Kenyans unanimously voted for the new Constitution in August 2010 anticipating it would augment the country’s 40 years quest for good governance and open up new frontiers for economic development. But it seems our leaders are out to doctor the new laws.
It is unfortunate that the degree of commitment of the Executive regarding implementation of the new Constitution has always remained questionable. This explains the unending tussles between the Executive and the Judiciary.
Were it fully committed in letter and spirit, then we could at this juncture be having a vetting commission for persons seeking public offices just as we have witnessed in institutions such as the Judiciary.

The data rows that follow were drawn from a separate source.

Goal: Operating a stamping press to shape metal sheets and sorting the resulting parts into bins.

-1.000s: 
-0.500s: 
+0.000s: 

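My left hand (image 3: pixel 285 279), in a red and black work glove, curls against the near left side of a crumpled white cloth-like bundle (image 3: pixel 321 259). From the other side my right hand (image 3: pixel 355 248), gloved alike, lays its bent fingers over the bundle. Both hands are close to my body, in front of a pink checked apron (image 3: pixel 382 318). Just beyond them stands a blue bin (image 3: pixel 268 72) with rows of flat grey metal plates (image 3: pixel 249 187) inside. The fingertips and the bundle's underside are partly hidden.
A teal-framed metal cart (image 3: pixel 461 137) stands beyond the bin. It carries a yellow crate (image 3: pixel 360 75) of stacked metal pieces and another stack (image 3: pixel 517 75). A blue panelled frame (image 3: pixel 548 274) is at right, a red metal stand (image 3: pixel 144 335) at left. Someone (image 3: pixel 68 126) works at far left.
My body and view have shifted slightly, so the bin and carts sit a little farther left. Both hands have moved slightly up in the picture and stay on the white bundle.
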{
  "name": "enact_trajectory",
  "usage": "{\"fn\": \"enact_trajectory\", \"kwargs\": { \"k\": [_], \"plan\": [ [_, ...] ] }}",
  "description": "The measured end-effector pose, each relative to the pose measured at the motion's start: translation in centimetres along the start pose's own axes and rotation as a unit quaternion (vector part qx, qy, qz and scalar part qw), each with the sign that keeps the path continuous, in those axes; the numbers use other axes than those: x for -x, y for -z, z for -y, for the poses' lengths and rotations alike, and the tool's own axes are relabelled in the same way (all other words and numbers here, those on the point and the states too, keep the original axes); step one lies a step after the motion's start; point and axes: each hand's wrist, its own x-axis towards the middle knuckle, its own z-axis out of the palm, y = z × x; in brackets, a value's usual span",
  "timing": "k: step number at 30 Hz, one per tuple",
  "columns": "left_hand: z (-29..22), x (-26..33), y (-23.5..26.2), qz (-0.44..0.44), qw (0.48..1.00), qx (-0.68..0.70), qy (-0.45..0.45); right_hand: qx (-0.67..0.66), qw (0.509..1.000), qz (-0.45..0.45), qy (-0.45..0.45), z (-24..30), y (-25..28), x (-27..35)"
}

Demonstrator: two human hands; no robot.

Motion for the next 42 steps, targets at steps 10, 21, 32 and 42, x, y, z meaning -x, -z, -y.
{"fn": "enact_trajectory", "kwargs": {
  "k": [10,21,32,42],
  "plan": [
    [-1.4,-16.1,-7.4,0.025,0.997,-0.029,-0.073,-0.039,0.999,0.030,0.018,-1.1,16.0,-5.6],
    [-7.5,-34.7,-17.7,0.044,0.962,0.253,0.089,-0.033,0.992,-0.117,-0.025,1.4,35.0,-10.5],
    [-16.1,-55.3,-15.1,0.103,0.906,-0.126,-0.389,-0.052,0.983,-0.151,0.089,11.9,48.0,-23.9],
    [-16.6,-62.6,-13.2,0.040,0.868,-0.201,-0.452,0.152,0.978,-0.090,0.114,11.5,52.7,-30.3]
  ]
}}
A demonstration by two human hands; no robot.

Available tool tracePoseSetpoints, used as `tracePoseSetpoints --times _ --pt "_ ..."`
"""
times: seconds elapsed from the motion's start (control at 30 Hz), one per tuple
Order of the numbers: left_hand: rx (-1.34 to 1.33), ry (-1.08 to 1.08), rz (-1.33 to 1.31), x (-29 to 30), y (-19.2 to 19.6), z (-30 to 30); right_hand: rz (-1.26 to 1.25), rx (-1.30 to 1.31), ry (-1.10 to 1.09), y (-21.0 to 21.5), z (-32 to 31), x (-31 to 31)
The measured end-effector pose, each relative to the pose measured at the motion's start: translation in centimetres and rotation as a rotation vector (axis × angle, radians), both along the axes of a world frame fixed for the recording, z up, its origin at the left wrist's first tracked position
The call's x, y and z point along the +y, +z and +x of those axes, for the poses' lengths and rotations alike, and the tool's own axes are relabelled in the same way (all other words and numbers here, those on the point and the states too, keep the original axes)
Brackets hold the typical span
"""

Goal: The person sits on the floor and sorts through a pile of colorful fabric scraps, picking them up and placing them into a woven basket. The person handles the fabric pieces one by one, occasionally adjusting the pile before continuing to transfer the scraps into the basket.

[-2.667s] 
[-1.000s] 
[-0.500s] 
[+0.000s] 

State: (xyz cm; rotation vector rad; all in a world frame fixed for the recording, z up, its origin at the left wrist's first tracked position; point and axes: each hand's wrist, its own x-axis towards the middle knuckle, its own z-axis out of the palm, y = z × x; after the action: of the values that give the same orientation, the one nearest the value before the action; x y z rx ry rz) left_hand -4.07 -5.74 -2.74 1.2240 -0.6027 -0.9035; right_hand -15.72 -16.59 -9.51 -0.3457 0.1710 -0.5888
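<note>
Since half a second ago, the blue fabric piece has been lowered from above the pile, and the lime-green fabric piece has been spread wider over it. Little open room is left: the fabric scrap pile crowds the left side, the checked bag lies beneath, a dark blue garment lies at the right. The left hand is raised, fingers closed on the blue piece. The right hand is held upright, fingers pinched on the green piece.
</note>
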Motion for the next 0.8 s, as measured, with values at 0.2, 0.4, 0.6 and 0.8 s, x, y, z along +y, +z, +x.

To make matters worse, the search for members of this commission that is tasked with ensuring aspirants conform to the expectation of Chapter Six of the Constitution and the ethical and moral requirements necessary under Article 99 and 193 has not even began.
This reviewed Bill brings clause 26 to force, allowing State officers to engage in other gainful employment, in contradiction to Article 77(1) of Chapter Six of the Constitution that bars full-time State officers from participating in any other gainful employment.
Is this not a pointer to the Government’s blatant contempt to the new laws? According to the Commission for the Implementation of the new Constitution, this new Bill also fails to establish a vetting process for persons seeking elections to public office, a fact that not only lowers the leadership bar but is also inconsistent with the requisites of our Constitution.
Articles 79 and 80 of the Constitution propose the creation of laws and mechanisms that ensure the compliance and enforcement of Chapter Six on leadership and integrity.
The Executive needs to decide how it will identify tax evaders, Higher Education Loans Board loan defaulters and those who have abused office without thorough vetting.
Should this Bill that is now watered down be taken to Parliament for discussion, then it is proper for our legislators to shoot it down or effect necessary amendments before having it passed.
The Cabinet is advised to emulate the Judiciary that is at present bench marked with tangible reforms that guarantee to propel our country’s legal framework in leaps and bounds.